**Prompt**
Determine how many lines in the listing that follows include "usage". Answer only with that number.

**Given data**
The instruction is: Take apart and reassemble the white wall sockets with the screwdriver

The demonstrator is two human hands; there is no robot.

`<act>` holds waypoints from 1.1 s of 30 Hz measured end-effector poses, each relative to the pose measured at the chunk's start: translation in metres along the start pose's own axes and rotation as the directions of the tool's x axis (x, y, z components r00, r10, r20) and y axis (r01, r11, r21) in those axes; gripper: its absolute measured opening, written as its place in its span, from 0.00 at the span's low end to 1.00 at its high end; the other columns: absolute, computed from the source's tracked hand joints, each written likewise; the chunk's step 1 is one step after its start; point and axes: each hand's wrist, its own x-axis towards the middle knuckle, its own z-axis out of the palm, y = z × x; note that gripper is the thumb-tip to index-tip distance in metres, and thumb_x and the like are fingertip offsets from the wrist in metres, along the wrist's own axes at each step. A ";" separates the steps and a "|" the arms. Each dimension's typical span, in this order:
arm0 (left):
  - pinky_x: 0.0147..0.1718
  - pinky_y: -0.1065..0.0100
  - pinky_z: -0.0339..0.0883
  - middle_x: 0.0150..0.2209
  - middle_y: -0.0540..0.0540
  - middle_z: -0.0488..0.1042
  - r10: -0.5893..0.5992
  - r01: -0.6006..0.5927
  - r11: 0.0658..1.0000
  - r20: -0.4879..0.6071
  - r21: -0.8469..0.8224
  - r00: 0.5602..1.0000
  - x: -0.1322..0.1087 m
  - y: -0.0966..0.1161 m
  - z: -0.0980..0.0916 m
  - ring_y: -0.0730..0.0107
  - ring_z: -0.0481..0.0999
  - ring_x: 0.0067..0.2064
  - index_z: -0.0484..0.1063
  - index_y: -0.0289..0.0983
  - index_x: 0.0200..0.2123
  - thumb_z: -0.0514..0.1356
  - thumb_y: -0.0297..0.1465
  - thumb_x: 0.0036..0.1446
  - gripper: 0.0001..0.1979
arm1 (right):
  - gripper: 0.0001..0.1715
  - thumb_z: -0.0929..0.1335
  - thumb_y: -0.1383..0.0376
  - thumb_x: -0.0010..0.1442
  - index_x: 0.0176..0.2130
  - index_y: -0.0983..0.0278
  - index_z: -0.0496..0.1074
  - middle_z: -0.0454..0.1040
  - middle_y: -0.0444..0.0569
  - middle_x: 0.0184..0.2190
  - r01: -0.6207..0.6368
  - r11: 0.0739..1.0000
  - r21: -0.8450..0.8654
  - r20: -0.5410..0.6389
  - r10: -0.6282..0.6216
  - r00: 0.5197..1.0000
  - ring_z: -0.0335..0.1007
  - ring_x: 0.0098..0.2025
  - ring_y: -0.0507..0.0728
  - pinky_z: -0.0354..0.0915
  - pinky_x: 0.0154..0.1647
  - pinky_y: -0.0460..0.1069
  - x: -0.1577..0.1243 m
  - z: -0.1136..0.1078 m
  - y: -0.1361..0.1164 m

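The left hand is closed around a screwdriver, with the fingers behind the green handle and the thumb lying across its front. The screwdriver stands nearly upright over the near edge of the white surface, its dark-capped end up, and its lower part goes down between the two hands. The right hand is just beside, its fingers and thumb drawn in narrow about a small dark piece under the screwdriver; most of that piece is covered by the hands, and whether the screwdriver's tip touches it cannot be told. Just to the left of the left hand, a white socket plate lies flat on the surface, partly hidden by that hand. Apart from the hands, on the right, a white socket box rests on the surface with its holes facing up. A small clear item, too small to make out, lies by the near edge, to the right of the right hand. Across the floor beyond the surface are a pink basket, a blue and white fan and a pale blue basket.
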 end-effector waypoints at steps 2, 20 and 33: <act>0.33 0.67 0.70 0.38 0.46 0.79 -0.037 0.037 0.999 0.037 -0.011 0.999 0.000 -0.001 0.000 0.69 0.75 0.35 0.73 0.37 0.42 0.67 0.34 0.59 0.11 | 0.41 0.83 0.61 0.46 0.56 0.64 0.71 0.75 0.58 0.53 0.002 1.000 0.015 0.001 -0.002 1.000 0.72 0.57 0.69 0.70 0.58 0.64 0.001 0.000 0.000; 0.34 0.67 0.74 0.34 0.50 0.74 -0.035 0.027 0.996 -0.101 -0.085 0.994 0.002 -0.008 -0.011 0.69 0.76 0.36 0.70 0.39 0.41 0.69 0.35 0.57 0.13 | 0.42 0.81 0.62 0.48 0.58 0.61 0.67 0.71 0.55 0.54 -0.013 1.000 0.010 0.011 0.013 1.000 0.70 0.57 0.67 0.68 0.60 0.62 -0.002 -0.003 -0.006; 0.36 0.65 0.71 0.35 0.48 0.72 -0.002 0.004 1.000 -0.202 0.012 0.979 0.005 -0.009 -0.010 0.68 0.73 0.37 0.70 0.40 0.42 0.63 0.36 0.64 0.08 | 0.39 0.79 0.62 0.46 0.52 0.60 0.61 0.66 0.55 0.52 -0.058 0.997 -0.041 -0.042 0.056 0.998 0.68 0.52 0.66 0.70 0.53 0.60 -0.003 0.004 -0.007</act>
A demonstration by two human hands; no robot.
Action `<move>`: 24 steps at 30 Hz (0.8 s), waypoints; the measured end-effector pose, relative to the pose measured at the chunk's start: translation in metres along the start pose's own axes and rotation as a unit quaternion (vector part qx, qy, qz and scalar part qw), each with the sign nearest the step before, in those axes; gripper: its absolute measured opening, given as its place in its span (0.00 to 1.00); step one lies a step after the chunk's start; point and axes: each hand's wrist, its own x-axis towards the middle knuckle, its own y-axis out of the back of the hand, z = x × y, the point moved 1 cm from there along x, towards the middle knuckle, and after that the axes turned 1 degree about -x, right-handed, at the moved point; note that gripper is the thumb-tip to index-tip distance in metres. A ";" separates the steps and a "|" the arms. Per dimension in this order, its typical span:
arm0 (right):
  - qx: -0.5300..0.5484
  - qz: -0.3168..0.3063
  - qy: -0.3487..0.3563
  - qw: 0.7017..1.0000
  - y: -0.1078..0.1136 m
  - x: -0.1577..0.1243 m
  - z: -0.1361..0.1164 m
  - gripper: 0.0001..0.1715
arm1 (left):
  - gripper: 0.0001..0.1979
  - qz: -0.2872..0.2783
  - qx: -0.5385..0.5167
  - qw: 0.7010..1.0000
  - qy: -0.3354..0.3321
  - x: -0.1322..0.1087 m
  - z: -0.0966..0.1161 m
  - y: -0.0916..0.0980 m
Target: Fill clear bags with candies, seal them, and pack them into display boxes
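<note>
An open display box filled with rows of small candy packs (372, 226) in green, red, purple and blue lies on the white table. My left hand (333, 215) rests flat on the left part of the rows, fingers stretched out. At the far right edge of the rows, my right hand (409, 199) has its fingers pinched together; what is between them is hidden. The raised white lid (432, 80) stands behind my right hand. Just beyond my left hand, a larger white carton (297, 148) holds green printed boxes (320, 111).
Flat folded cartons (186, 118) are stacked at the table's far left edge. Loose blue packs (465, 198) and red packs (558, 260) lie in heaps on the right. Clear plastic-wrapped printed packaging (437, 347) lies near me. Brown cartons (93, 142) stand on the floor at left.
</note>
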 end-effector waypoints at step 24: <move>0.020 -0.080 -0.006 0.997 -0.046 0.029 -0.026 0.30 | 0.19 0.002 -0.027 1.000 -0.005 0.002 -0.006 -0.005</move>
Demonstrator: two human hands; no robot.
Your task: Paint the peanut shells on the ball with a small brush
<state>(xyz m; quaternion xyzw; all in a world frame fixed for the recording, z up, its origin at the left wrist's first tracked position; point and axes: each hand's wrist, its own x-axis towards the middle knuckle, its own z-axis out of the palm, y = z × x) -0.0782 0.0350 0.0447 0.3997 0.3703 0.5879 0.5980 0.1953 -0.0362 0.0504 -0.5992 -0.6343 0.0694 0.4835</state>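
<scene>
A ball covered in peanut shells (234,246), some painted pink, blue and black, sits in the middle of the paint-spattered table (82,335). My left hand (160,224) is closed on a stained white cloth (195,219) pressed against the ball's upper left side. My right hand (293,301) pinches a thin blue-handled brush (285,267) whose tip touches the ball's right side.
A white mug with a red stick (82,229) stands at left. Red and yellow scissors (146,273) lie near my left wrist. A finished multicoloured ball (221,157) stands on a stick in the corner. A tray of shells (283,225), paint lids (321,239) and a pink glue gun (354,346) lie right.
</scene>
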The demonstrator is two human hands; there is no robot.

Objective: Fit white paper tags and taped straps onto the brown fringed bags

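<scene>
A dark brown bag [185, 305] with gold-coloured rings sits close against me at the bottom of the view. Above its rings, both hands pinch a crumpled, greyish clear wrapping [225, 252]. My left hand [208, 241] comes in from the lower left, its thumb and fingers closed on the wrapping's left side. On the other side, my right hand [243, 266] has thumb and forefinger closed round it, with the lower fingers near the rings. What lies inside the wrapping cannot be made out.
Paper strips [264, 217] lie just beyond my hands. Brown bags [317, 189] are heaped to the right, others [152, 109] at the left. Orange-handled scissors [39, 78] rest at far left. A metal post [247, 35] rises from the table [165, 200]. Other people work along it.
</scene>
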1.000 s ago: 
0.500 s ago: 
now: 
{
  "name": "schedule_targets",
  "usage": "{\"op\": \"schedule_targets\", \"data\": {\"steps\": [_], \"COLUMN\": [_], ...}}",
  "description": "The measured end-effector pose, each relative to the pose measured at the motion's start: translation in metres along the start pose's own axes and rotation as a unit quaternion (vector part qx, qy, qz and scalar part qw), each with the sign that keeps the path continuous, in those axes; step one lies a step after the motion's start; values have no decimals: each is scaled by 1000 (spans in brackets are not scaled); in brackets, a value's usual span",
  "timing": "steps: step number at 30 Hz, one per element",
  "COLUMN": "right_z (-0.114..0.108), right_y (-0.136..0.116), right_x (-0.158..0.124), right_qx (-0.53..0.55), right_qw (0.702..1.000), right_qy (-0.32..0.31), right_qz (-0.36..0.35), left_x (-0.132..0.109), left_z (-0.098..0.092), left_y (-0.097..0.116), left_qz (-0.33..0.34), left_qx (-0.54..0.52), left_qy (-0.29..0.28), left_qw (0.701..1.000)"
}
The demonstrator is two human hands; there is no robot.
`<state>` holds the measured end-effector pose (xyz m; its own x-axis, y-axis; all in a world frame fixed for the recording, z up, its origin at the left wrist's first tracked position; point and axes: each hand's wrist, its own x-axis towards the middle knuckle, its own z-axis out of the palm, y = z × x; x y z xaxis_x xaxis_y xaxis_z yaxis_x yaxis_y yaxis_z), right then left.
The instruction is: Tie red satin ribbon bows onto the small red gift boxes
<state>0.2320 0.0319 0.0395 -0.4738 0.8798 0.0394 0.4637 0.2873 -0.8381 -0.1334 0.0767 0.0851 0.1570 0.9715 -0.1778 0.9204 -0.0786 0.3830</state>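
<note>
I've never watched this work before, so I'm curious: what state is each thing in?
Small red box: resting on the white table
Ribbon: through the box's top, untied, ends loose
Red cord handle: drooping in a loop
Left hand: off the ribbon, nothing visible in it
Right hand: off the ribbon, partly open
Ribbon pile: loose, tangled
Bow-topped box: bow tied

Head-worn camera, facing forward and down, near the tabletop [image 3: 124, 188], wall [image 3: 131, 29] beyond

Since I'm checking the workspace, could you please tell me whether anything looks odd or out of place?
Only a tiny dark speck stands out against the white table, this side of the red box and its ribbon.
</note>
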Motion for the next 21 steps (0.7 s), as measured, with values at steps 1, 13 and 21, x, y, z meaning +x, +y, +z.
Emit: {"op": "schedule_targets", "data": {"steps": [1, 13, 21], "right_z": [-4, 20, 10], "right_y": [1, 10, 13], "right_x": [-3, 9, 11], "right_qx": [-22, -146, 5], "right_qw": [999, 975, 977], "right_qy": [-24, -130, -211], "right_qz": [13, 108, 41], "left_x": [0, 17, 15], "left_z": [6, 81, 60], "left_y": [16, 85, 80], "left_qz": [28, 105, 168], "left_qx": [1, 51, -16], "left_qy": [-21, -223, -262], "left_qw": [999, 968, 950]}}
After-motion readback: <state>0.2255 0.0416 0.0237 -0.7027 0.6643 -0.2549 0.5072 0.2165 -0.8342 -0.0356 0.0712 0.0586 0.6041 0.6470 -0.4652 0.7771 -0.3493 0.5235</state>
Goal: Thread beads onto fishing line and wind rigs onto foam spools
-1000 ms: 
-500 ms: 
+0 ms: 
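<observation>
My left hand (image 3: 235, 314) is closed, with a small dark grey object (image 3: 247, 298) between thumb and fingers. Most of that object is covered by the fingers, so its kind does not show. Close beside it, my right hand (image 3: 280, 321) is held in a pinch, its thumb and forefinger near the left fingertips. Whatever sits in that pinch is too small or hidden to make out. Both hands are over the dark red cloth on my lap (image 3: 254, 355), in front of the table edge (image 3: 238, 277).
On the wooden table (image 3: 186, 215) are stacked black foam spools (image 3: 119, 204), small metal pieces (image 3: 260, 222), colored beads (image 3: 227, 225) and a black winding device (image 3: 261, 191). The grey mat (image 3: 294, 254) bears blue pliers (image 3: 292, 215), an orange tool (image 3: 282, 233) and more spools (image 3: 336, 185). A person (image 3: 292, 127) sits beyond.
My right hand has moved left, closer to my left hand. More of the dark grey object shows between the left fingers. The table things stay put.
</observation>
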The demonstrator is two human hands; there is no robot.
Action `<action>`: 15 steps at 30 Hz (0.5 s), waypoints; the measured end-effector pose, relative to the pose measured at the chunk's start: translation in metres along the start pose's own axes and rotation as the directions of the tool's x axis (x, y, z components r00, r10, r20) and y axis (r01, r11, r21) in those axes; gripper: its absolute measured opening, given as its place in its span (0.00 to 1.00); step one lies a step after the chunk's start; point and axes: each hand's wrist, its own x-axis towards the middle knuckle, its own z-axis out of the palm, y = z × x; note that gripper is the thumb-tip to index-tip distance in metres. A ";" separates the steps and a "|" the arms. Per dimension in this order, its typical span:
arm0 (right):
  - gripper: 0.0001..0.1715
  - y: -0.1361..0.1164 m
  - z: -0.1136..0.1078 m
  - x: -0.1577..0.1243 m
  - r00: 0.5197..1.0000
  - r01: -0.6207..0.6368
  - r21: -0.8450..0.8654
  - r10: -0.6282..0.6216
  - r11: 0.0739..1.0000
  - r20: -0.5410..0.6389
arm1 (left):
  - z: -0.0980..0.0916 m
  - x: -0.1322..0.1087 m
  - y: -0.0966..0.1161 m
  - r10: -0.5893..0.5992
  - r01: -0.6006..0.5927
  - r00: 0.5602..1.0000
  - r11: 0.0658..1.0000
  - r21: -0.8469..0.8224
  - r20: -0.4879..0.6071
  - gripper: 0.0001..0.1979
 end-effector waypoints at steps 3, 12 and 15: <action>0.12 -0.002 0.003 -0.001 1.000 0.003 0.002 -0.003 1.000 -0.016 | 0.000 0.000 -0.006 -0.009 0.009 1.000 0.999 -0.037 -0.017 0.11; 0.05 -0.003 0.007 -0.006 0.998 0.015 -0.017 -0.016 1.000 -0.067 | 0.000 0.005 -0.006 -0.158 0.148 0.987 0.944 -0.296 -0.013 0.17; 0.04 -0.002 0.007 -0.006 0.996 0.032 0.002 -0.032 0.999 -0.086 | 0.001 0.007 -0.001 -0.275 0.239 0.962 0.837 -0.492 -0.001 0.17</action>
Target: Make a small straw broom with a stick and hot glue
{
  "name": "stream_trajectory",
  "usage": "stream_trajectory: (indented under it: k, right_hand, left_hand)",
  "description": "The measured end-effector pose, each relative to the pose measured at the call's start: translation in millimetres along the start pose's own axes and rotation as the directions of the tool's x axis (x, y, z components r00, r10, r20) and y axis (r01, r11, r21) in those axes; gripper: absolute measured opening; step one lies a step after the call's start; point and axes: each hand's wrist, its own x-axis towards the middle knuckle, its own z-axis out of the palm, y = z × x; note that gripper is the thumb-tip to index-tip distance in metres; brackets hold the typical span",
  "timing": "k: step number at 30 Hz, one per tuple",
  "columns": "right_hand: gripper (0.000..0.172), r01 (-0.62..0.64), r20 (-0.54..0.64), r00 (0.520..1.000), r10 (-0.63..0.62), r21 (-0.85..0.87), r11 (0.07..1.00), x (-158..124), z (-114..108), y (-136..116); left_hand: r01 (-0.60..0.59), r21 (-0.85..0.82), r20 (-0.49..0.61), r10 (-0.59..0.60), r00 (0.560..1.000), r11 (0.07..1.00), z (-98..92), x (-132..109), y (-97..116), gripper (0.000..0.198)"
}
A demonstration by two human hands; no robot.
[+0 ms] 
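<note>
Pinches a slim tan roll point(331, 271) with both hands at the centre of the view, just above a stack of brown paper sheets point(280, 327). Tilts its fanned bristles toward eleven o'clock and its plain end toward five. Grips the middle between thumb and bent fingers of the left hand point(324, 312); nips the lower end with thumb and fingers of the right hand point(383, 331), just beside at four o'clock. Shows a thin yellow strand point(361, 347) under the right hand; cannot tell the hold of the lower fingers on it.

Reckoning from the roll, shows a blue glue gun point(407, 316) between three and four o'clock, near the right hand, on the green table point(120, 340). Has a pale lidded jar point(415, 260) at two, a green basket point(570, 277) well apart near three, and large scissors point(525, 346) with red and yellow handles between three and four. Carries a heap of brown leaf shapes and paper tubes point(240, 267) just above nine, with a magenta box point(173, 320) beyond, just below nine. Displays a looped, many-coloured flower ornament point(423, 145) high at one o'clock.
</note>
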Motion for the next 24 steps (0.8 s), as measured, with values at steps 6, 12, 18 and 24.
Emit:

**Result of this exercise**
2